Problem statement - Each line from the one that contains "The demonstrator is" to the end of the material must be quoted exactly; include both end lines and nothing else.

Supplied material -
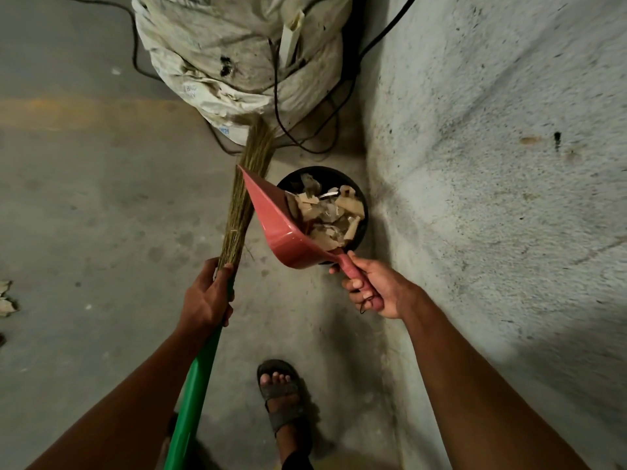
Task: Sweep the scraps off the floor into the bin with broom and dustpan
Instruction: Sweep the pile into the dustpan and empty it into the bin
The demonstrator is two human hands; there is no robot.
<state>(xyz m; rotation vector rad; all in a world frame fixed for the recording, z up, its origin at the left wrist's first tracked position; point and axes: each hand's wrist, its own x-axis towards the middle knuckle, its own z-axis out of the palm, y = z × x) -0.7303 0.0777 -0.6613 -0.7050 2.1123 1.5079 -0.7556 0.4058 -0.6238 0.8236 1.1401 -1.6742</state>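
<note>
The right hand (pixel 376 290) curls tightly round the handle of a pink dustpan (pixel 274 218), which is tipped on edge over a black bin (pixel 359 198) standing against the rough wall (pixel 492 164) on the right. Cardboard and paper scraps (pixel 334 215) fill the bin's mouth; the pan hides the bin's left rim. The left hand (pixel 207 296) grips the broom (pixel 244 184) where green handle meets straw bristles (the handle's near end runs out of view). Its tip lies against a dirty white sack (pixel 237 56) draped with black cables (pixel 281 106). More scraps (pixel 6 298) lie cut off at the far-left edge of the concrete floor (pixel 101 198).
</note>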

Exercise answer -
The demonstrator is two human hands; there is no robot.
<state>(xyz m; rotation vector rad; all in a world frame fixed for the recording, z up, its origin at the left wrist's first tracked position; point and axes: each hand's wrist, its own x-axis towards the middle knuckle, its own z-axis out of the palm, y = z × x) -0.7303 0.0777 -0.6613 -0.7050 2.1123 1.5079 -0.7556 0.4058 -0.6238 0.8236 1.1401 -1.6742</state>
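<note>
The right hand (pixel 376 290) curls tightly round the handle of a pink dustpan (pixel 274 218), which is tipped on edge over a black bin (pixel 359 198) standing against the rough wall (pixel 492 164) on the right. Cardboard and paper scraps (pixel 334 215) fill the bin's mouth; the pan hides the bin's left rim. The left hand (pixel 207 296) grips the broom (pixel 244 184) where green handle meets straw bristles (the handle's near end runs out of view). Its tip lies against a dirty white sack (pixel 237 56) draped with black cables (pixel 281 106). More scraps (pixel 6 298) lie cut off at the far-left edge of the concrete floor (pixel 101 198).
</note>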

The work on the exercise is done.